Everything living under one of these labels pertains to input messages with the given label. You can provide this label in two ways. One of which is to put the label under the _label key in your input messages (making them self-describing). The other is to use an input stream with a certain naming convention (the label is the last element in the name of the stream). In the latter case all messages in the stream are assumed to have the same label.

When messages are processed, the first thing that happens is the label of the incoming message is matched to one of the protograph transforms. Once a label is chosen, each transform under that label is run on the given message.

Transforms are of two types: transforms that produce vertexes and transforms that produce edges.

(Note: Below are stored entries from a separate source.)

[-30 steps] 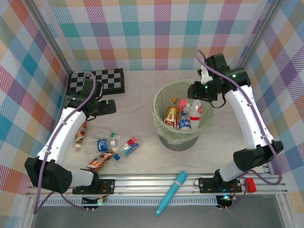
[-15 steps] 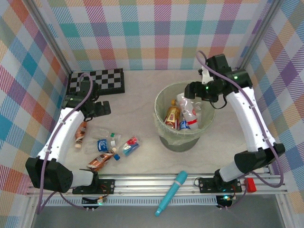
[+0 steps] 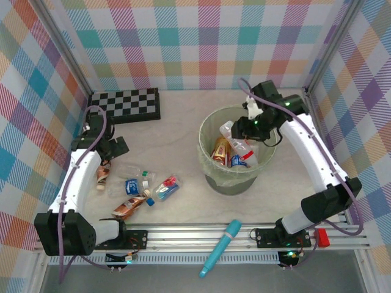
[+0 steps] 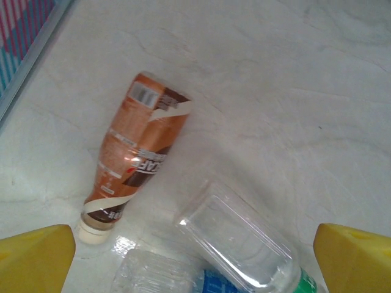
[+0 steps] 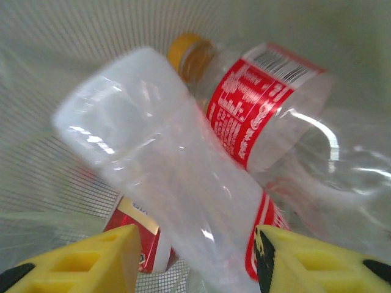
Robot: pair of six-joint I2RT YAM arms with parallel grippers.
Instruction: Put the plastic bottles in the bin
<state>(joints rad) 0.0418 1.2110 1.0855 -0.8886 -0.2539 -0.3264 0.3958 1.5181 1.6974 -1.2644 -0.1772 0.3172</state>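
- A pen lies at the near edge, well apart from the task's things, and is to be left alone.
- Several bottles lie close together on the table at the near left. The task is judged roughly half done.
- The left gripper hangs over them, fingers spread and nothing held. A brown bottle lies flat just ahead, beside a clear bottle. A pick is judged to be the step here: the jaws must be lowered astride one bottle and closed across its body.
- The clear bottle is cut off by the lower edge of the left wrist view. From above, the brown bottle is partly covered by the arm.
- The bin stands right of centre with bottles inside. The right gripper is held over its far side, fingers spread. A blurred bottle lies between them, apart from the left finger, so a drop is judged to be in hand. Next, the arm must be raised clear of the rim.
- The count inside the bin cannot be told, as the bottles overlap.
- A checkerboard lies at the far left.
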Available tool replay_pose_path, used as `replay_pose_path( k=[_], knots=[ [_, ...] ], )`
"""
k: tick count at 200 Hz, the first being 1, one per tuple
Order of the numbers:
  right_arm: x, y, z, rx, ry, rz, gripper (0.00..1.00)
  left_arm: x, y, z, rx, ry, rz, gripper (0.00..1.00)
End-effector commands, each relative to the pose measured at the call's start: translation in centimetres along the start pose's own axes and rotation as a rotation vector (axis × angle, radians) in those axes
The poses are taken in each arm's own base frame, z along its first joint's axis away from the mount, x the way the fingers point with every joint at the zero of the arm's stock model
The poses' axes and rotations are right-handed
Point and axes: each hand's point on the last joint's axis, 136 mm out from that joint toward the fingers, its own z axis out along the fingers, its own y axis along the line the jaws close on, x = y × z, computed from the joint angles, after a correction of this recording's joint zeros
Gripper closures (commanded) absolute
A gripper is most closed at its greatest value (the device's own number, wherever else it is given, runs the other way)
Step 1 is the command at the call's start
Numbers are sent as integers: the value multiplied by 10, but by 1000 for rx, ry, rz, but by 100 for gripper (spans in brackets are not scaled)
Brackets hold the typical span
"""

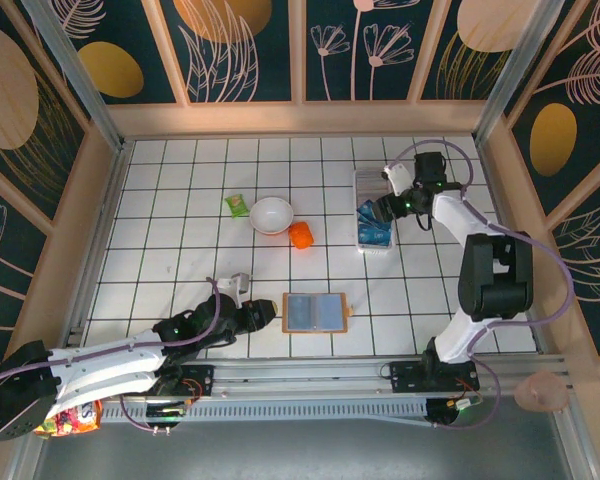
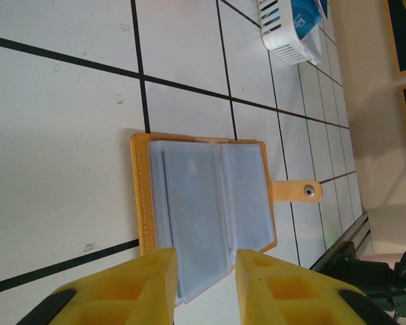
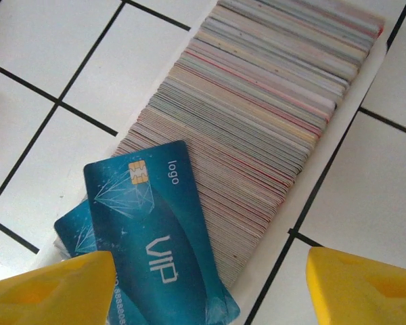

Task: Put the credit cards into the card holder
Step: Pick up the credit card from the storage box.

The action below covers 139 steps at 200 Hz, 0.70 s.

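Top view: the card holder (image 1: 360, 185) lay on the right half of the surface toward the far edge, its length running far to near. The credit cards (image 1: 374, 235) showed blue at its near end. The right claw (image 1: 377, 212) hung over the holder's middle. The left claw (image 1: 269, 314) sat low by the near edge, just left of an open wallet (image 1: 315, 313). A white bowl (image 1: 272, 215), an orange object (image 1: 300, 235) and a green packet (image 1: 237, 204) sat mid-surface, apart from the holder.

Left wrist view: the left claw stood narrow with a small gap and nothing clamped. The wallet's near edge lay in line with that gap.

Right wrist view: the right claw stood wide and held nothing. 2 credit cards lay tilted on the packed row of cards at the holder's end.
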Motion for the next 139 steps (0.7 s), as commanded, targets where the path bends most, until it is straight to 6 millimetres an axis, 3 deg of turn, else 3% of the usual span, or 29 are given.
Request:
replay_pose_path(
  k=[1, 55, 139],
  knots=[
    [-1, -4, 11, -16, 12, 45, 26, -5, -9, -1, 26, -22, 0, 71],
    [6, -12, 18, 27, 37, 36, 26, -5, -8, -1, 24, -23, -4, 72],
    [17, -16, 26, 39, 79, 35, 37, -5, -7, -2, 25, -25, -10, 72]
  ],
)
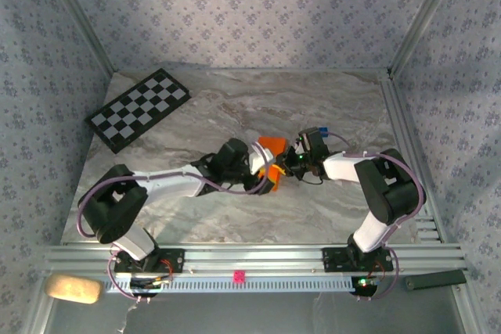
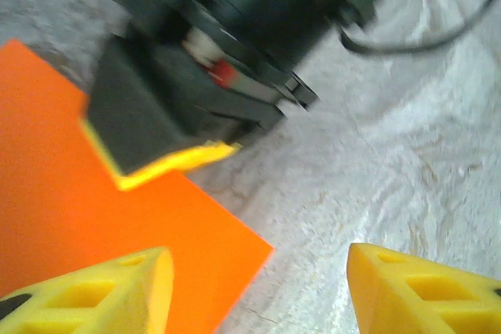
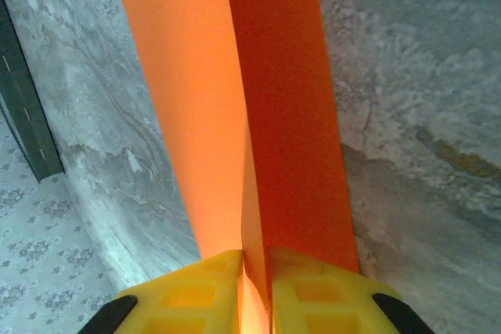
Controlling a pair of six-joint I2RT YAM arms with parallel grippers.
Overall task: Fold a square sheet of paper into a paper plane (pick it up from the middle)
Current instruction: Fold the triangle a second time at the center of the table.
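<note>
Grey-veined marble table surface [image 1: 235, 107], walled on three sides by patterned panels, with an aluminium rail along the near edge. Two white-and-black robot arms are bolted to that rail, the left arm [image 1: 168, 184] and the right arm [image 1: 380, 185], and both are bent inward so that their wrists meet near the middle of the surface. A black-and-white checkerboard panel [image 1: 138, 109] is laid flat and askew at the far left corner. The thin bright orange square sheet of paper [image 1: 272, 145] [image 3: 258, 99] [image 2: 70, 217] is found about the middle of the surface, between the two wrists, and is folded along a crease. The right gripper [image 3: 254, 271] is clamped on that crease, its yellow fingers [image 3: 207, 287] being pressed almost together with only the paper between them; two orange layers are seen running away from the grip. The left gripper [image 2: 258, 287] is held wide apart with nothing gripped, one yellow fingertip [image 2: 102, 295] being placed over a corner of the sheet and the other over bare marble. A small pink block [image 1: 239, 275] is set on the rail at the near edge.
</note>
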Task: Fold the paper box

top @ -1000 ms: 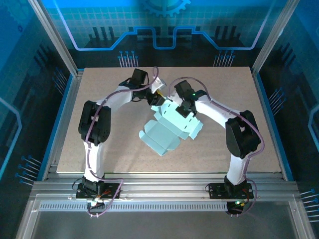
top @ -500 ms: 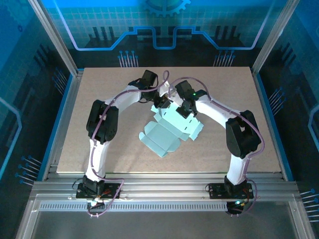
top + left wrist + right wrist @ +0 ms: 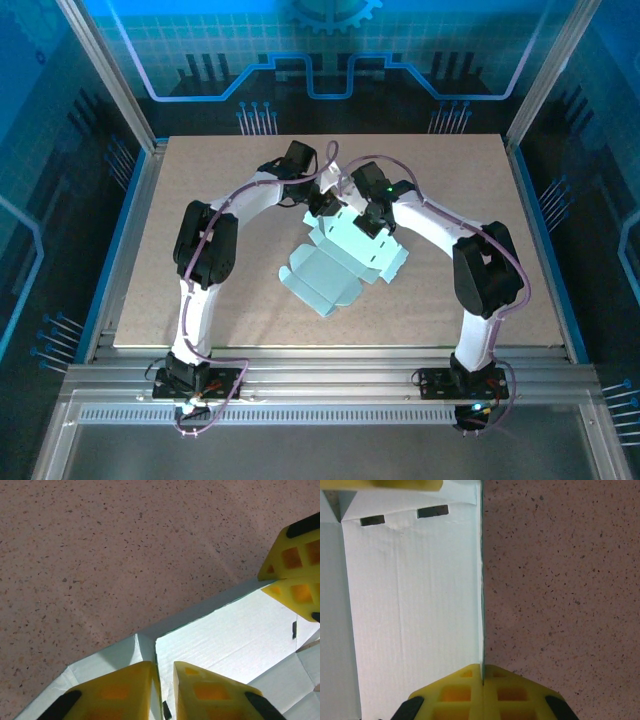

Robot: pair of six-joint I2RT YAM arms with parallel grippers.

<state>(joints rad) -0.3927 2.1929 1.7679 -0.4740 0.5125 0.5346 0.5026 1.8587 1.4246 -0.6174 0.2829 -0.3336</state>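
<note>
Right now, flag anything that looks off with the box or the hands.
Nothing looks damaged. The box is a half-folded blank lying at a slant to the table edges, its far panel raised. Both the left hand and the right hand pinch that panel's edge.

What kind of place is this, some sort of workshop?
Probably a robot test cell or lab. Two arms are bolted to an aluminium frame at the edge of a speckled table, blue panels wall it in, and both end effectors work on one paper box.
</note>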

These live under the vertexes and edges keys respectively.

- label: Variant
  vertexes:
    ....
  edges:
    ....

There are many commonalities between creating vertexes and edges, but minor differences as well. As said in the beginning, a vertex has three keys:

An edge has six keys: two terminals, a from and to, each with their own labels:

As you can see, both have a label and properties, but the vertex also defines a unique gid while the edge specifies the vertexes it is connected to through from and to, and the labels of those vertexes with fromLabel and toLabel.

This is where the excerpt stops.